> **Assignment**
Look for "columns" in the listing below. Gather each line that contains it.

Segment Start: Record excerpts

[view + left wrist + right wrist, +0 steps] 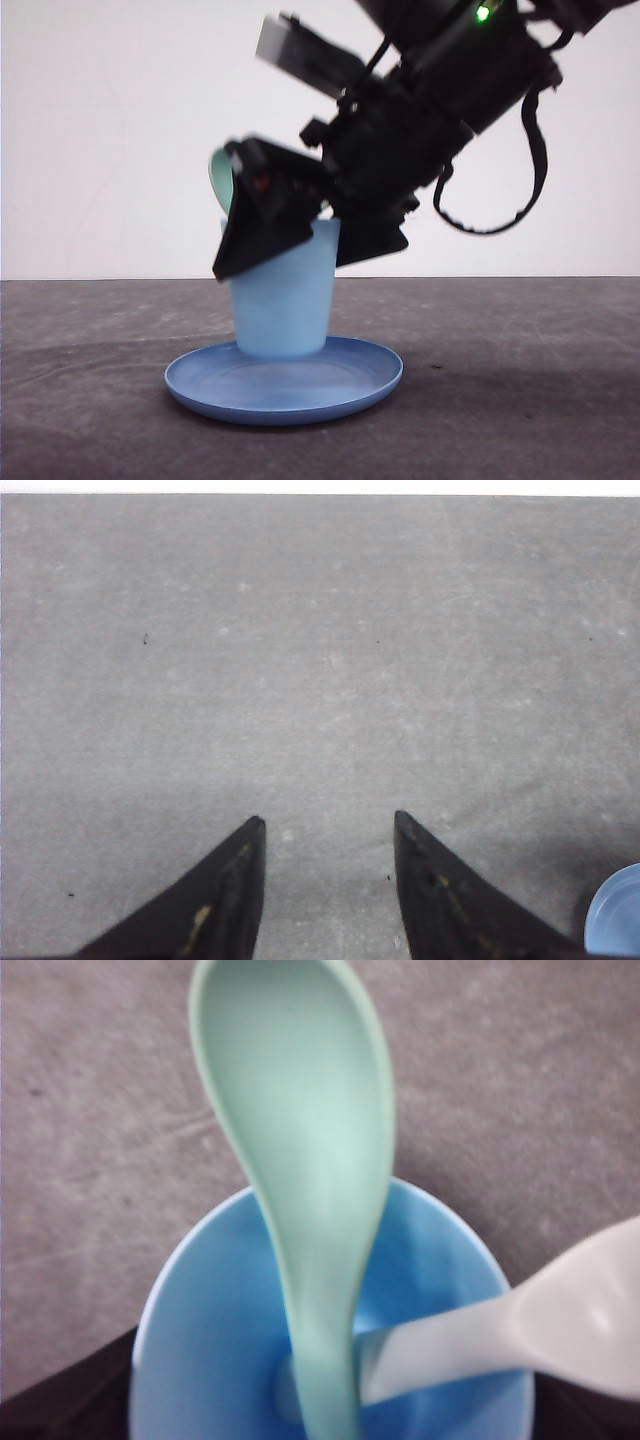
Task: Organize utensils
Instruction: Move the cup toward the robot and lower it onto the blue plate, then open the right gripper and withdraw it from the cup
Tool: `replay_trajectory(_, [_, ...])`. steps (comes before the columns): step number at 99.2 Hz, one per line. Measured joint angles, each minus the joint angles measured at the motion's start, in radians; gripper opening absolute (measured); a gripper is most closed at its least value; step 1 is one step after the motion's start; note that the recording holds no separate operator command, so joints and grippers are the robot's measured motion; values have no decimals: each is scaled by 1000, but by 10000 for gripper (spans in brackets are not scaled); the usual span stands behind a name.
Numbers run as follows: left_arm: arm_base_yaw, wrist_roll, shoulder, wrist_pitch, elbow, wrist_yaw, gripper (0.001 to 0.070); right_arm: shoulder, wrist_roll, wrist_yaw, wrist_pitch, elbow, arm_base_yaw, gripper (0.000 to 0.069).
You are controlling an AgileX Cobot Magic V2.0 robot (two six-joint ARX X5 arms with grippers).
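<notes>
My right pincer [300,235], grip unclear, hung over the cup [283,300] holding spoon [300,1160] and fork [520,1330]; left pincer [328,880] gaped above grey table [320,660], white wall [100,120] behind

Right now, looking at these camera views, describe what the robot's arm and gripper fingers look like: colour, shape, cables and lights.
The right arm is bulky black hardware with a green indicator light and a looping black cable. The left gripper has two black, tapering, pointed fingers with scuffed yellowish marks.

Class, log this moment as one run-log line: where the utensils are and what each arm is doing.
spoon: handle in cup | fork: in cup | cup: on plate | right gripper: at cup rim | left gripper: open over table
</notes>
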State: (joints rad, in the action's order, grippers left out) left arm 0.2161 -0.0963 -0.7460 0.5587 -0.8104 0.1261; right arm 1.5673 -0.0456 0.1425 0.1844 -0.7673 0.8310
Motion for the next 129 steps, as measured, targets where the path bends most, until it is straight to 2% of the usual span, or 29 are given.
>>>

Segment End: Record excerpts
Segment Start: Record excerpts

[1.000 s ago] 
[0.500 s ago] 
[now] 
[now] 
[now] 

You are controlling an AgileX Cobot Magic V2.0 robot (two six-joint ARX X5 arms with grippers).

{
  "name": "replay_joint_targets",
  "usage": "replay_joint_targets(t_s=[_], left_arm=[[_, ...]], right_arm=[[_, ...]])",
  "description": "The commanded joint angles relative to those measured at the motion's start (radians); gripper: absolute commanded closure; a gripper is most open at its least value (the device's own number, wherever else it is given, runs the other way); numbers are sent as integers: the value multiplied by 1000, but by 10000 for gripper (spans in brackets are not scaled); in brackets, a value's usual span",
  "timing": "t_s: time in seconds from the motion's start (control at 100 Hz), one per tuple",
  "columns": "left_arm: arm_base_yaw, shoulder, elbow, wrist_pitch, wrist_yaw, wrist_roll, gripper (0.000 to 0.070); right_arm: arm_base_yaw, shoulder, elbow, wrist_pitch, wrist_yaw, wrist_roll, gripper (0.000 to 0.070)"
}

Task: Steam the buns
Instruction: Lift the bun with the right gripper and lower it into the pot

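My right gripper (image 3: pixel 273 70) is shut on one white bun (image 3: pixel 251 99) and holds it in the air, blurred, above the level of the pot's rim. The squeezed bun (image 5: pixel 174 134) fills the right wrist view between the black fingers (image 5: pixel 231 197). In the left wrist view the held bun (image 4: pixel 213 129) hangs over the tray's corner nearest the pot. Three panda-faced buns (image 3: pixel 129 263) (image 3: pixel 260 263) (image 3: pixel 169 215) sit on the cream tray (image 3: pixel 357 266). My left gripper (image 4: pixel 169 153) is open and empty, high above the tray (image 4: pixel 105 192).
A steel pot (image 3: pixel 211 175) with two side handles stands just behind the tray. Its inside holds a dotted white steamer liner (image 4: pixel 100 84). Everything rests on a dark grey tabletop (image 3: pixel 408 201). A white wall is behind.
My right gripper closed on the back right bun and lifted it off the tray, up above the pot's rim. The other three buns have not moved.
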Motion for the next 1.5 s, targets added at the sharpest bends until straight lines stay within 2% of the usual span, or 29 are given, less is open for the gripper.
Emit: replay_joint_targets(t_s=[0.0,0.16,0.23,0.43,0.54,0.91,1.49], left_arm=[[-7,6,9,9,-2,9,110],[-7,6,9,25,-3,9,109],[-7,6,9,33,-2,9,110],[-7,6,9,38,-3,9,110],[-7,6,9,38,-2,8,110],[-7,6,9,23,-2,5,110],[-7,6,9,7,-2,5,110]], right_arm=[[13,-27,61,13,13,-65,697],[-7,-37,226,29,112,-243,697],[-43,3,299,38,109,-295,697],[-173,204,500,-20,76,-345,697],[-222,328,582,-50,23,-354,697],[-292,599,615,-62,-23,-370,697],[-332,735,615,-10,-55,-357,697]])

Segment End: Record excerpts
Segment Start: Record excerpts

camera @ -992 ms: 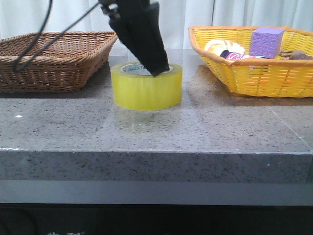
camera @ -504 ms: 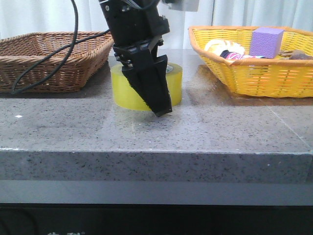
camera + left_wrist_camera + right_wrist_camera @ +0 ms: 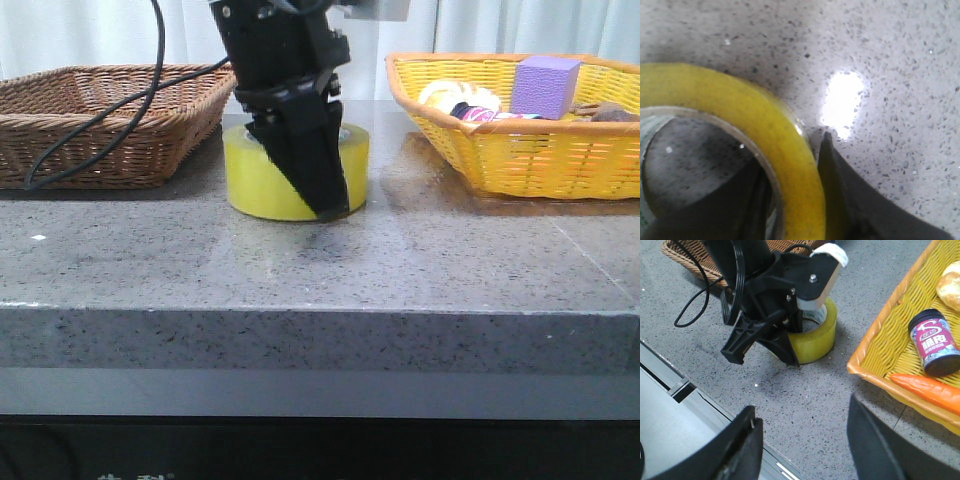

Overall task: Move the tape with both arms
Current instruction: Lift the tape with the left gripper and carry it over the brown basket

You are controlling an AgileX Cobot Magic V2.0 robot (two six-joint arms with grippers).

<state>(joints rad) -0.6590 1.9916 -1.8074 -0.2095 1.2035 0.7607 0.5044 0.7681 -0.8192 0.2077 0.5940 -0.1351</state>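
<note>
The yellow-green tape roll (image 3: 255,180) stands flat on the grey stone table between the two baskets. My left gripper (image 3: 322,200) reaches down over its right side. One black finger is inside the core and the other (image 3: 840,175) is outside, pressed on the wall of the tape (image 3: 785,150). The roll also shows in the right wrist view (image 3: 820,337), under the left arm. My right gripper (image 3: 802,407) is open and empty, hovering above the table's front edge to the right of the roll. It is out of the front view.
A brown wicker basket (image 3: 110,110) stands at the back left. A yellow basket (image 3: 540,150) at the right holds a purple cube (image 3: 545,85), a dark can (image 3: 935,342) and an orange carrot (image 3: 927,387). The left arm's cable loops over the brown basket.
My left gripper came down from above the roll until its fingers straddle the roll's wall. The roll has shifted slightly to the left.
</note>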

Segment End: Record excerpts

> **Answer box**
Tool: `replay_trajectory(_, [_, ...])`. steps (comes before the columns): step number at 99.2 Hz, one per line. Measured joint angles, each minus the joint angles measured at the motion's start, in radians; gripper opening absolute (measured); a gripper is most closed at its least value; step 1 is one step after the motion's start; note that the recording holds no separate operator command, so joints and grippers are the robot's measured motion; values have no decimals: each is scaled by 1000, but by 10000 for gripper (spans in brackets are not scaled); the usual span stands behind a name.
  "columns": "left_arm: arm_base_yaw, shoulder, elbow, wrist_pitch, wrist_yaw, wrist_roll, gripper (0.000 to 0.070); right_arm: arm_base_yaw, shoulder, elbow, wrist_pitch, wrist_yaw, wrist_roll, gripper (0.000 to 0.070)"

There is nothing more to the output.